The full details of her origin story, which is quite convoluted in the comics, have yet to be unraveled for the “WandaVision” audience, but Wanda did see the silhouette of the Scarlet Witch as she absorbed the Mind Stone. She may have seen herself in the future, or one of her possible biological mother figures in the comics aka Natalya Maximoff, the previous iteration of the Scarlet Witch. Whoever that glowing apparition was might point to a neater origin story for the Class 5 Omega Mutant down the line. (For the “X-Men” uninitiated, that means a powerful-as-heck mutant.)

Who burnt down the house?

There was not so much as even a hint as to who would have wanted to mess with the titular odd couple’s sweet love story that, at least up to this point in the MCU’s narratives, had not been fully realized given the gruesome, untimely shut-down of Vision (Paul Bettany) in the literal hands of Thanos. But, certainly, as Avengers they had their fair share of enemies — known and shown onscreen.

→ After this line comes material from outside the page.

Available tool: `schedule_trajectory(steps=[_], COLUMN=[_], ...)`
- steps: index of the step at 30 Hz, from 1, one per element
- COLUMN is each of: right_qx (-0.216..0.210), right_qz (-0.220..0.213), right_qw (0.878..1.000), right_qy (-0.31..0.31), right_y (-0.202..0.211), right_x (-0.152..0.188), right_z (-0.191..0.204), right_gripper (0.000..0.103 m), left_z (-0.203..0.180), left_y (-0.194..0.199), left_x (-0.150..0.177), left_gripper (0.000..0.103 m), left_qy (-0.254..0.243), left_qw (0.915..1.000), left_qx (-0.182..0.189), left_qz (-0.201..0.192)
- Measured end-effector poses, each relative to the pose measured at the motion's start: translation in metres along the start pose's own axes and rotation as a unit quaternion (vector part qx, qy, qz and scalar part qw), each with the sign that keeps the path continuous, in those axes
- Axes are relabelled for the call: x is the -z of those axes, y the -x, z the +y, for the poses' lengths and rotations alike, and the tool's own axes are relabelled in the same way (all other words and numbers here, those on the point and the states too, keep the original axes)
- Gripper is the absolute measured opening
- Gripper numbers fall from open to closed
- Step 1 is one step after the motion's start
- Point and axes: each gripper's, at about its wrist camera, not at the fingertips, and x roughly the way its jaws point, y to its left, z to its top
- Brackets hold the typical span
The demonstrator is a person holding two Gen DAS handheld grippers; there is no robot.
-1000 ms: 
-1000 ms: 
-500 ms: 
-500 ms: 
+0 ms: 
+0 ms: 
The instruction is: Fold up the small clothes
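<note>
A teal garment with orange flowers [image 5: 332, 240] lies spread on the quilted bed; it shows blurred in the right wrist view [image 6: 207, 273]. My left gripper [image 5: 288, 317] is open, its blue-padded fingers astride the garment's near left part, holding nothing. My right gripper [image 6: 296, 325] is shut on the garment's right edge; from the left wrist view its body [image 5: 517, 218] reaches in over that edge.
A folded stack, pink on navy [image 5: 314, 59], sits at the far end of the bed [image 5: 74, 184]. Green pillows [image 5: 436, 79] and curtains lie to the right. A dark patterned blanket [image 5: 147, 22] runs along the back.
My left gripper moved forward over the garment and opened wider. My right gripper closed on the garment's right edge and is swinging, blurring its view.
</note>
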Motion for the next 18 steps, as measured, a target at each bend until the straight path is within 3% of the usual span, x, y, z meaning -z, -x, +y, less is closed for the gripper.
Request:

What does the introduction of Chaos Magic mean for the Scarlet Witch’s origin story and for the MCU?

Given that the eighth episode concluded on a cliffhanger wherein Agatha began talking about Chaos Magic and its link to the Scarlet Witch, the finale episode will likely pick up the thread of this wild reality-warping manipulation ability that Arch-Demon Chthon, a wicked Marvel Comics Elder God capable of causing insurmountable destruction, bestowed on Wanda as a newborn. Chthon, in the comics, intervenes and heightens the power locked within, which allows her to alter the fabric of time and existence beyond recognition and comprehension. After Episode 8, it looks like Chthon might be the Even Bigger Bad joined at the hip with Agatha. Whoever that malefactor ends up being, though, the cameo reveal may be on-par with the Luke Skywalker plot-twist in the finale of “The Mandalorian” given cryptic comments that both Bettany and Olsen have made during interviews about “WandaVision.”

What or who is White Vision?

In another flashback vignette during the episode, Wanda confronted S.W.O.R.D. Acting Director Tyler Hayward (Josh Stamberg). Hayward, who has proven in episodes past to be an antagonist and highly suspicious of anyone superpowered or alien, challenged Wanda’s desire to carry out Vision’s wishes in the event of his death, snarkily remarking her, “Not everyone has the kind of power that could bring their soulmate back online.” Wanda responded that she didn’t have the power to do that, but guess who apparently did?

That’s right — it was Hayward and his S.W.O.R.D. goons! In the end-credits scene, an eerie Vision with bleach-white eyes — a colorless and emotionless husk of what the Avenger once was — was rebooted, so to speak. How Vision and his $3 billion-worth-of-vibranium body will be employed by Hayward is unknown, but it doesn’t seem that it’ll lead to any good.

It may be optimistic but, given all the burning questions yet to be answered this late in the series, the concluding episode seems sure to be one that will change the course of the MCU and its past, present and future characters and phases, forever.

“WandaVision” streams its season finale, Episode 9, Friday on Disney Plus.